Moreover, maxlen is incremented before the allocation. This means that even if the allocation fails, maxlen still represents the size of the heap memory which it would be if the allocation had succeeded:

   711            *maxlen += 1024;
712            if (*buffer == NULL) {
713                *buffer = OPENSSL_malloc(*maxlen);
714                if (!*buffer) {
715                    /* Panic! Can't really do anything sensible. Just return */
716                    return;
717                }

Thus, upon the first call to doapr_outch() after the failed allocation, the following condition evaluates as false:

   710        if (buffer && *currlen == *maxlen) {

The failed allocation caused *buffer (the value) to be zeroed, but buffer (the pointer) is still valid.
However, *currlen does no longer equate *maxlen, because *maxlen has just been incremented by 1024 in the previous call.

Failing to evaluate this condition as true, the entire middle part of the function is skipped, and the following code is evaluated:

   732        if (*currlen < *maxlen) {
733            if (*sbuffer)
734                (*sbuffer)[(*currlen)++] = (char)c;
735            else
736                (*buffer)[(*currlen)++] = (char)c;
737        }

*currlen is now indeed *maxlen, and *sbuffer is zero (if at least one valid OPENSSL_malloc() call is succesfull, *sbuffer is zeroed, as noted earlier). Thus this code is executed:

   736                (*buffer)[(*currlen)++] = (char)c;

*buffer is zero, and *currlen might be anything, depending on at which point in the process an allocation failed. Thus, effectively *currlen is used as a pointer to write data to.

*currlen is a 32-bit integer, so when used as a pointer it is bound to point to a byte within the first 4 gigabytes of the virtual address space. On a 64-bit system, it is unlikely that a write to this region will not cause a page fault. However, in a 32-bit memory layout, the odds are in the attacker’s favor, especially if they have some way of causing memory attrition within the germane system. It might seem far-fetched that an attacker might have the agency to cause an allocation to fail at a very precise moment, namely when *currlen, if used as a pointer, is pointing to a memory region that they want to overwrite.
However, how much memory there is left to allocate within a system is not merely constituted by OpenSSL’s (or the application that uses it) use of the heap; any other application running concurrently with OpenSSL whose resource consumption might be influenced by the attacker (such as other public-facing networking services running on a server) is susceptible to being complicit in heap corruption occurring in doapr_outch().

Even if precise memory corruption through memory attrition, that could lead to code execution, is in practice too difficult for the attacker, there’s still the possibility that important data within the program’s heap is corrupted, whose consequences could be nearly as disastrous. Heap vandalism, basically.

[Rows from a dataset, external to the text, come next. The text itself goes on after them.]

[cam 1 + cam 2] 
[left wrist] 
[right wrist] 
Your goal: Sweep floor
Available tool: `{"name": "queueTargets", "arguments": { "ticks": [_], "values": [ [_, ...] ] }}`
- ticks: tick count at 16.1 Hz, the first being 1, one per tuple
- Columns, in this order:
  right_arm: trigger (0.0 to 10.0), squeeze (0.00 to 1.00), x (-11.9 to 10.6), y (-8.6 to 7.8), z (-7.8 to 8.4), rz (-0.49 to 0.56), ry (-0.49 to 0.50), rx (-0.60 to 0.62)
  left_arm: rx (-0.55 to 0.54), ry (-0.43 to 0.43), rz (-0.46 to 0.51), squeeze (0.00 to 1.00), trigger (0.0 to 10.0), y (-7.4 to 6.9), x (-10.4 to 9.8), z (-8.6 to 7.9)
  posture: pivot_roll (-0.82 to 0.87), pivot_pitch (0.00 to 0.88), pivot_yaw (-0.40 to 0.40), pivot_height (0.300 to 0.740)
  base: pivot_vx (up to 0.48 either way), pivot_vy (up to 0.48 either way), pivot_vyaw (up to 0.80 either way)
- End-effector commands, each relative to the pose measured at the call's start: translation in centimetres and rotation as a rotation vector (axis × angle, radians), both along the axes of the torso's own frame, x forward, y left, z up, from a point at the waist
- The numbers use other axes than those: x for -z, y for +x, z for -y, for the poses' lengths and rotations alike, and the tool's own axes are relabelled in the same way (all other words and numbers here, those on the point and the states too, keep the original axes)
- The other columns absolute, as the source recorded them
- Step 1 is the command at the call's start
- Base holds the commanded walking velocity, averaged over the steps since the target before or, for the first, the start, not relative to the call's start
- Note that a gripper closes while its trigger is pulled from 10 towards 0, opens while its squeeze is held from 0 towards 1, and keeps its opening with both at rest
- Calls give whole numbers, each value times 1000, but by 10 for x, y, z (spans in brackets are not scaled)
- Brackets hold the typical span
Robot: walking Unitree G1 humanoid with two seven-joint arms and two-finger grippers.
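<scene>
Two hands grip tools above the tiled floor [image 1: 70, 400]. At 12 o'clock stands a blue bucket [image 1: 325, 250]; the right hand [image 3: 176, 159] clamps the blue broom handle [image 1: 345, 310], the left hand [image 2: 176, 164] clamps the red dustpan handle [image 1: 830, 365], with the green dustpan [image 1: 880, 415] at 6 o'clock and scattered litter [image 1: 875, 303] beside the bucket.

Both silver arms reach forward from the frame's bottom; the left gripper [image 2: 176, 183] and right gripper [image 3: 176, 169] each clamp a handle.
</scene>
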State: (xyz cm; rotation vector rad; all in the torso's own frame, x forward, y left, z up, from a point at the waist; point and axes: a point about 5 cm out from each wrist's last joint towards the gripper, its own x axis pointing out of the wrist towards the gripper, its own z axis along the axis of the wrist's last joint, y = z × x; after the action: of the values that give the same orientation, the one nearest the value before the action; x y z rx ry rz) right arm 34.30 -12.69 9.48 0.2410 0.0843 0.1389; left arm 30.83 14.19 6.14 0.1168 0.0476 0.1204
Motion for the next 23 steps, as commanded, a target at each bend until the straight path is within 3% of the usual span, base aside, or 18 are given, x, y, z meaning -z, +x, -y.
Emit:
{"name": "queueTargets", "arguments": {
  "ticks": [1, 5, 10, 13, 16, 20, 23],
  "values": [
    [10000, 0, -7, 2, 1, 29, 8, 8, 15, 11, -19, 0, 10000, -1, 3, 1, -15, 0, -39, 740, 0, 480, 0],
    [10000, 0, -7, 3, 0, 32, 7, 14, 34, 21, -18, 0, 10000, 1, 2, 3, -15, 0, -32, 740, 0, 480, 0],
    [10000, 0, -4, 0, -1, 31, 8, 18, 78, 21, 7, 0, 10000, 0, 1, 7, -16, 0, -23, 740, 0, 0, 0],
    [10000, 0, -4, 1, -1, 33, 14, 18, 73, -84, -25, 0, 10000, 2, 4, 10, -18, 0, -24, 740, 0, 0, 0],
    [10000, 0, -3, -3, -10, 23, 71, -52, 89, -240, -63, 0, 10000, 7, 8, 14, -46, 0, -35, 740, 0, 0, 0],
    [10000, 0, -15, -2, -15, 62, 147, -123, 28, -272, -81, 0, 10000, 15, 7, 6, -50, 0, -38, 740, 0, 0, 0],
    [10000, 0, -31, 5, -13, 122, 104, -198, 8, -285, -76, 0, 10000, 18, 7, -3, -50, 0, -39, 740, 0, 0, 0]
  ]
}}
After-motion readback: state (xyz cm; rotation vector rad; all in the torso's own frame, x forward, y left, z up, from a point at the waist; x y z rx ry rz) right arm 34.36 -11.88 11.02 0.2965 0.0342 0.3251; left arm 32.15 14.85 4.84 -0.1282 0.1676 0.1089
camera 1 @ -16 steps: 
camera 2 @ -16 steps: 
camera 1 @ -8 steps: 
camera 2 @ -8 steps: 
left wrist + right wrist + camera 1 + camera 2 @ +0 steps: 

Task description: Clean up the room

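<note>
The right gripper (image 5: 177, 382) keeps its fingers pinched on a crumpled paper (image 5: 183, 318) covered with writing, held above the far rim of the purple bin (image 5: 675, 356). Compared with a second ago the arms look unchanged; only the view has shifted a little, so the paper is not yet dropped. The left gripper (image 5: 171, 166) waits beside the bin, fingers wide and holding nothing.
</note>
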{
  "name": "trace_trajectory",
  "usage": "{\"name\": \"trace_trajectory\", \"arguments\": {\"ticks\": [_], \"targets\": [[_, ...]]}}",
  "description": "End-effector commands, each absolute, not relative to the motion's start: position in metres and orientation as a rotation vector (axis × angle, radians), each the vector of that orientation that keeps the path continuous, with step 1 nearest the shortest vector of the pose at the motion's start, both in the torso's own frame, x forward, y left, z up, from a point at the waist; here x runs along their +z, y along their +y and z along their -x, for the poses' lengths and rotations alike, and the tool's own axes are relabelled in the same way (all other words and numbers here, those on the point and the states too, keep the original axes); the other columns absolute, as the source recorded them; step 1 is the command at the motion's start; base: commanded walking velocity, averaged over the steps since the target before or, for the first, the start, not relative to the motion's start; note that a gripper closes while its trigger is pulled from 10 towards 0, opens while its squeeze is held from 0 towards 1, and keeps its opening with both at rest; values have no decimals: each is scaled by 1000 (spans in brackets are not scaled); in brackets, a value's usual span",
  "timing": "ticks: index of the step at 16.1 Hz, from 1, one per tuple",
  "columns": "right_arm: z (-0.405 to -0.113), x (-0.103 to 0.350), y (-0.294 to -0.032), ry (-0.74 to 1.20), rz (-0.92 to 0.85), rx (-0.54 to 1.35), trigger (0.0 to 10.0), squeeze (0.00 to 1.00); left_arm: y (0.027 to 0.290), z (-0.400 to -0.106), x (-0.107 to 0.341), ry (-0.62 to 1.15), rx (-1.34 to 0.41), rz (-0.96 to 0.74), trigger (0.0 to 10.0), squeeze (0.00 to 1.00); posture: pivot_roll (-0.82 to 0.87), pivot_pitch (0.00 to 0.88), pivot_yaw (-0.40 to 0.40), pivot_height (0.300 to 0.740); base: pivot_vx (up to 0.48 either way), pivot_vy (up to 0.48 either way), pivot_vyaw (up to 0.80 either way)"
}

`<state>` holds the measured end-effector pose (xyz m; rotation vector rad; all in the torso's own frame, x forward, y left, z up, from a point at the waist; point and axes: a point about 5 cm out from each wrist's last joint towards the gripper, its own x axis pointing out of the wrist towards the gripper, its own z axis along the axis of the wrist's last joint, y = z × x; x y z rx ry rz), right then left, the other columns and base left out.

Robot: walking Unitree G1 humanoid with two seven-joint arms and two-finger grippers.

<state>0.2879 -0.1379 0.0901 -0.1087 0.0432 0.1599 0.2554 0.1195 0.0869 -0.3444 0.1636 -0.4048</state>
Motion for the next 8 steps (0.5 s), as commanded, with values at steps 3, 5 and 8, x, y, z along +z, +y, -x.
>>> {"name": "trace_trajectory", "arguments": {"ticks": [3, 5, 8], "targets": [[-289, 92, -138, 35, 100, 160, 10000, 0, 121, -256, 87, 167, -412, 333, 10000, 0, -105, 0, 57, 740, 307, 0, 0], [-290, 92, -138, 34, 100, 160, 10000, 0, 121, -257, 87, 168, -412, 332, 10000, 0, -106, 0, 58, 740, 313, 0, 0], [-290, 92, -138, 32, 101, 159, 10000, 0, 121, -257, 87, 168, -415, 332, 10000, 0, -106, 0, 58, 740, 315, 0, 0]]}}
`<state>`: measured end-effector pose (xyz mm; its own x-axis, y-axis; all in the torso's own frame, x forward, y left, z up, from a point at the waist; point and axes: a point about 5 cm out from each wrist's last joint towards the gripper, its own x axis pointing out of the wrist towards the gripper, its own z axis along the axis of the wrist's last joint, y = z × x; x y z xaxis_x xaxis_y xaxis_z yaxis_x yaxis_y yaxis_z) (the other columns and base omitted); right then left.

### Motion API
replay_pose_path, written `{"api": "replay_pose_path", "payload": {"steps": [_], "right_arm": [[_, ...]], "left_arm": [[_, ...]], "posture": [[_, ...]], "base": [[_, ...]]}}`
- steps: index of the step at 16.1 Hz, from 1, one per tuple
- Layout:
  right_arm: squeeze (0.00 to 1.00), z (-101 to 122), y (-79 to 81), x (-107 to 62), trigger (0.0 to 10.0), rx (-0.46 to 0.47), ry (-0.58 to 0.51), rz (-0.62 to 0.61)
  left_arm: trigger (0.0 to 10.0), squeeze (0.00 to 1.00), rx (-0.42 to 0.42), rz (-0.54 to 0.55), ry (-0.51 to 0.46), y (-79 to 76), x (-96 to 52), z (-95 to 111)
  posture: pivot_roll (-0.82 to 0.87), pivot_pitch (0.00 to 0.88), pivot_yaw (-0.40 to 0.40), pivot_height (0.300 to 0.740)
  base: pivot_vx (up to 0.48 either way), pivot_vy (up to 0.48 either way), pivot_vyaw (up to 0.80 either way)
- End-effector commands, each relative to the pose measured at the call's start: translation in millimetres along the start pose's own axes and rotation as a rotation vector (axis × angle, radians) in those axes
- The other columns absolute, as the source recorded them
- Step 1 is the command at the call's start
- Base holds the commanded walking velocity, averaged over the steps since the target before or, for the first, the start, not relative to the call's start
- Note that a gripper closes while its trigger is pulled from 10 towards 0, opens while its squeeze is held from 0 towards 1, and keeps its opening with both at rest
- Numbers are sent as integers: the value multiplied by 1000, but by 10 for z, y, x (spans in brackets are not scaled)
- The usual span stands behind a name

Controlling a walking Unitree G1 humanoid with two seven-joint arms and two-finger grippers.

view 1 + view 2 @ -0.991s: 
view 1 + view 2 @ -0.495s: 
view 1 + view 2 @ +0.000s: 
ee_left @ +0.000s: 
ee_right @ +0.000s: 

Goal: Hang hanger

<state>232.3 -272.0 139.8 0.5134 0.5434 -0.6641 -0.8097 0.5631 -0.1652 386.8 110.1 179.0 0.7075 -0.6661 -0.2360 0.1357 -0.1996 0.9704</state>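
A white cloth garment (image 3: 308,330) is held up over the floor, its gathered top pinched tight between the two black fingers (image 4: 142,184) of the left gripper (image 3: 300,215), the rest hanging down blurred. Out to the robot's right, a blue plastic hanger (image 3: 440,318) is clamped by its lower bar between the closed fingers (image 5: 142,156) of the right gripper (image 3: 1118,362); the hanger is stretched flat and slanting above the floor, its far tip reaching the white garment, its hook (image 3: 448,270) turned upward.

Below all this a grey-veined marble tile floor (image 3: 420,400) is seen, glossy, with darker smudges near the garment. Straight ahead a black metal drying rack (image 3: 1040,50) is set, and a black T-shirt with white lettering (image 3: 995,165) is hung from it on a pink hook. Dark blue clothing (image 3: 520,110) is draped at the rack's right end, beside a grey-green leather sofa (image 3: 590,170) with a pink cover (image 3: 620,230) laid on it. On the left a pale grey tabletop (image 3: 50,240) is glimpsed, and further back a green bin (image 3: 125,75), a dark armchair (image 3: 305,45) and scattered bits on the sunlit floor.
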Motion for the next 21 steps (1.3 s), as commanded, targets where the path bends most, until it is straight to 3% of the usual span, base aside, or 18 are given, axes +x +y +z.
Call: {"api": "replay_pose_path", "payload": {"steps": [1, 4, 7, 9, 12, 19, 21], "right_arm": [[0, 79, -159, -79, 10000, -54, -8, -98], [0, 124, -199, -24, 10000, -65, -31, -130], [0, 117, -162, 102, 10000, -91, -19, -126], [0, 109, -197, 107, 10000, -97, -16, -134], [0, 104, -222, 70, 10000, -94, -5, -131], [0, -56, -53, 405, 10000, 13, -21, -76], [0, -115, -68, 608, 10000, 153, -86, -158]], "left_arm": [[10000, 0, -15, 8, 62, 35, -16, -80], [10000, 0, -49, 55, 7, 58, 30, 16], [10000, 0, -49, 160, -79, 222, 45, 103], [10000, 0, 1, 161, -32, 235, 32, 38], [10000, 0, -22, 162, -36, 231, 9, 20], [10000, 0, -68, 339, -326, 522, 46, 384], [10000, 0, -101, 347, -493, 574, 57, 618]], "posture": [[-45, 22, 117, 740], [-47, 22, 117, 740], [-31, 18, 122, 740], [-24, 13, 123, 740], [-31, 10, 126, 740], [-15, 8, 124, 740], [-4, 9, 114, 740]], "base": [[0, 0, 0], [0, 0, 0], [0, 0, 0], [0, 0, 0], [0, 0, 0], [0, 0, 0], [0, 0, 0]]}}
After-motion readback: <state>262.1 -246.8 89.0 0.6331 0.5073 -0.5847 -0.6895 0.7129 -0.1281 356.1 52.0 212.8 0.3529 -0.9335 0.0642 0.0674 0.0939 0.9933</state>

And even if you discount the presence of malice, then genuine, temporary shortages of heap memory could lead to random heap corruption.

An alternative approach to triggering the vulnerability

Moreover, an interesting, sure-fire way to cause a OPENSSL_realloc() failure exists.

OPENSSL_realloc() is really just a macro for CRYPTO_realloc():

   375    void *CRYPTO_realloc(void *str, int num, const char *file, int line)
376    {
377        void *ret = NULL;
378
379        if (str == NULL)
380            return CRYPTO_malloc(num, file, line);
381
382        if (num <= 0)
383            return NULL;

num is a signed, 32-bit integer. If it is zero or negative, NULL is returned.

Because in doapr_outch() *maxlen is incremented by 1024 for each allocation:

   711            *maxlen += 1024;

it will eventually become a negative value. The subsequent OPENSSL_realloc() will then inevitably fail, because CRYPTO_realloc() refuses to do allocations of a negative size.

In other words, by supplying a very large string to BIO_printf() (basically one where the result of the combination of the format string and the arguments exceeds 1 << 31 bytes minus the size of the stack-based buffer), the vulnerability is guaranteed to trigger.

Probably another way than using the “%s” format with a very large string is to exploit the padding mechanisms present in the helper functions fmtstr(), fmtint(), fmptp().

Affected software

I’ve been able to confirm that PHP’s openssl_pkcs7_encrypt is vulnerable to this attack through its internal use of BIO_printf, if an attacker is able to supply a very large $headers parameter.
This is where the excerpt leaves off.